(TASK BRIEF):
What you return must be the lines of the data that hold the word "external".

(INPUT):
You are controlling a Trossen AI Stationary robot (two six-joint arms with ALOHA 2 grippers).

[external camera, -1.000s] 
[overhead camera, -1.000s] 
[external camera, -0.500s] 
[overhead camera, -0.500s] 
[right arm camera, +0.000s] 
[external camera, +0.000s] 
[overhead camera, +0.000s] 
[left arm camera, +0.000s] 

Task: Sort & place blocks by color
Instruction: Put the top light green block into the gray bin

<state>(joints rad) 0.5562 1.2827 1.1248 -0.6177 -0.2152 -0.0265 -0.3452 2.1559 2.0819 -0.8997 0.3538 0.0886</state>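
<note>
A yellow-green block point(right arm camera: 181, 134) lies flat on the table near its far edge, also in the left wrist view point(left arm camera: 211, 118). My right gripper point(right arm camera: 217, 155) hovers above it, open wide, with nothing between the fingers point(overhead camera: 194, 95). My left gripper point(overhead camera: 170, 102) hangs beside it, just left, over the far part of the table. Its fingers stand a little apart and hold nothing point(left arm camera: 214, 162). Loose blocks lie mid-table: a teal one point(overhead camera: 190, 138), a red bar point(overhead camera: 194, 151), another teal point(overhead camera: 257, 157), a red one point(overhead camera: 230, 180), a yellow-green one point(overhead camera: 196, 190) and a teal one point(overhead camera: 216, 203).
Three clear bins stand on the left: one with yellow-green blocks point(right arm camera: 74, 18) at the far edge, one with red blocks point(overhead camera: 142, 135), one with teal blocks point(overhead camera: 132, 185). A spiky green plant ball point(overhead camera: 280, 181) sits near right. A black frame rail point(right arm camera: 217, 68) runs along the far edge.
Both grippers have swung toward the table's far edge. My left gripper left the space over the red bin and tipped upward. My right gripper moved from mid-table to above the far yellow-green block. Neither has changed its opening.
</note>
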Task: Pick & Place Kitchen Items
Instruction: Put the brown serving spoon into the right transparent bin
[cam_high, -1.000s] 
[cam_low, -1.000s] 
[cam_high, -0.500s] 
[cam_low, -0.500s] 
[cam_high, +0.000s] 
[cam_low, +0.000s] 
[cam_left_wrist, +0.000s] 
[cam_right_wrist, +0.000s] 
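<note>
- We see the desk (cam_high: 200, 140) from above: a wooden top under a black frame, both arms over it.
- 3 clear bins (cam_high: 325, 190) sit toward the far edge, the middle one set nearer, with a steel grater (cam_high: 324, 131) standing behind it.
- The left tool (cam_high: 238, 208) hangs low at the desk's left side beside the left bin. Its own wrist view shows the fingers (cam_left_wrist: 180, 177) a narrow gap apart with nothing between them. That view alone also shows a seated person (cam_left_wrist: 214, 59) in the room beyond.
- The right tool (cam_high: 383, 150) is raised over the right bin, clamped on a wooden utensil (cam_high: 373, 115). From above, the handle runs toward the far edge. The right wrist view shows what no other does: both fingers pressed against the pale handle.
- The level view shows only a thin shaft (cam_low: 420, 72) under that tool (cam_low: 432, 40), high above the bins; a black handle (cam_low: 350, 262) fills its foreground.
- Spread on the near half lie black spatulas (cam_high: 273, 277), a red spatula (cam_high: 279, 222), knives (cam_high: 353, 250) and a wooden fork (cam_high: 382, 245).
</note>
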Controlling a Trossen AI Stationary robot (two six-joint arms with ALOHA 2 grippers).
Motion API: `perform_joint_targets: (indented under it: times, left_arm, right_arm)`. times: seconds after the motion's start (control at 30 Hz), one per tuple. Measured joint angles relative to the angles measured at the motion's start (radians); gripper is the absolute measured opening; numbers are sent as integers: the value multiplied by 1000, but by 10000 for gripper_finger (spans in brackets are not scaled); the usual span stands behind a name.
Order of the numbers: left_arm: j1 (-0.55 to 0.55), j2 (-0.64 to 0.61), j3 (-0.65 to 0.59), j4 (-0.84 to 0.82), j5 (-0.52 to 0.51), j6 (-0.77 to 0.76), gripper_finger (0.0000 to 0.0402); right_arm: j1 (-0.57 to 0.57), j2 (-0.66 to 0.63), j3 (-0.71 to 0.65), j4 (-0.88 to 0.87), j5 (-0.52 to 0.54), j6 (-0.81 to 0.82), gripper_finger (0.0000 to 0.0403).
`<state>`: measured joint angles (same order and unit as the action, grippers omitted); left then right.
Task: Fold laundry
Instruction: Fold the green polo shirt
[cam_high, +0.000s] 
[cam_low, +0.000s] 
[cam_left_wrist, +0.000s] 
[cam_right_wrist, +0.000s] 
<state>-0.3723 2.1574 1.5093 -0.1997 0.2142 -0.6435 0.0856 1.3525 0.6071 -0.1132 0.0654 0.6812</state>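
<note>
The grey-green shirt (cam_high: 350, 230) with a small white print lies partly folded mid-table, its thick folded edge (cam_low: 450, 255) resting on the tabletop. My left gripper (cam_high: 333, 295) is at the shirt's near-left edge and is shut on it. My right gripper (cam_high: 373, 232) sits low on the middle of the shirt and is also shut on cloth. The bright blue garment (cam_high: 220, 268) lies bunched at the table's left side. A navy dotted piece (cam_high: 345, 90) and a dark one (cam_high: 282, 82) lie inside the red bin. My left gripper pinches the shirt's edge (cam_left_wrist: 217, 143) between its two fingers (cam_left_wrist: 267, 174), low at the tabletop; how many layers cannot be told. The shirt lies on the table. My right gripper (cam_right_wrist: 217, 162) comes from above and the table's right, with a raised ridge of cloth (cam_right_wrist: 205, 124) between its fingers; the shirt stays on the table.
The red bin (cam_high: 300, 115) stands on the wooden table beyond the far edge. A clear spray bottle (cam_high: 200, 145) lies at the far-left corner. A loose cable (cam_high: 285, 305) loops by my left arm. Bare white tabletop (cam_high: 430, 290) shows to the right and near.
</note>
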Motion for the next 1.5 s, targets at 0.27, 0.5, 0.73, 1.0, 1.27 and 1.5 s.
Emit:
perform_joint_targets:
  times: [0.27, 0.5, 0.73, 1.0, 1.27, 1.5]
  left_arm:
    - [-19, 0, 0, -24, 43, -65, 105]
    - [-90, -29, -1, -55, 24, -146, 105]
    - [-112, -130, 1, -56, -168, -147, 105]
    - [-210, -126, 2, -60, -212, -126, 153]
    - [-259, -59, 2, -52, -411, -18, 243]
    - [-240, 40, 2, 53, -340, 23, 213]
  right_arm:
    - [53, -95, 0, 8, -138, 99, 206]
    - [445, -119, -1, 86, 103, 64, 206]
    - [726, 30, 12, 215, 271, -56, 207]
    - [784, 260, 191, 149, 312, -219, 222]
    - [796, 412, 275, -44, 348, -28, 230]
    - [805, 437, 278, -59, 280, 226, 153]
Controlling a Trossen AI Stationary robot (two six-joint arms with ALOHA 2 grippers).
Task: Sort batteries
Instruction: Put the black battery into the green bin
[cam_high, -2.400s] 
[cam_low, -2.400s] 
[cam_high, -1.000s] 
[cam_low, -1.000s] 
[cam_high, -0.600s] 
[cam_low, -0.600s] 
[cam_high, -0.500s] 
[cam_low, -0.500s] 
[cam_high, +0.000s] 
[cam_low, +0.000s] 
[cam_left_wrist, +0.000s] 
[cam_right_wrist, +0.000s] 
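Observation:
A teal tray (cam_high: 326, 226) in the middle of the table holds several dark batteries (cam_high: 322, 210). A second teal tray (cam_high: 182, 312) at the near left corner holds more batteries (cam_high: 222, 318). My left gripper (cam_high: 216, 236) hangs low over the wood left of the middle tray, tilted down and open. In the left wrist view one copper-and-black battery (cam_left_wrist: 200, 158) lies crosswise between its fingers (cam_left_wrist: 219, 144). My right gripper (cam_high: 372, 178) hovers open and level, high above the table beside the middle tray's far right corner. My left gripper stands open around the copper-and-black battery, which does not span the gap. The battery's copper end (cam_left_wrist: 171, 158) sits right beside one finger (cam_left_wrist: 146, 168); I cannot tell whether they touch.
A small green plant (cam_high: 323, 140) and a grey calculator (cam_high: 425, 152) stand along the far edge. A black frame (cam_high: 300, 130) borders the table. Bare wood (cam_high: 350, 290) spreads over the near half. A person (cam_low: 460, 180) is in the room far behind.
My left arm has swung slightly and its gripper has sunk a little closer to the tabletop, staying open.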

(RESPONSE TO THIS EXERCISE):
[external camera, -1.000s] 
[external camera, -0.500s] 
[external camera, +0.000s] 

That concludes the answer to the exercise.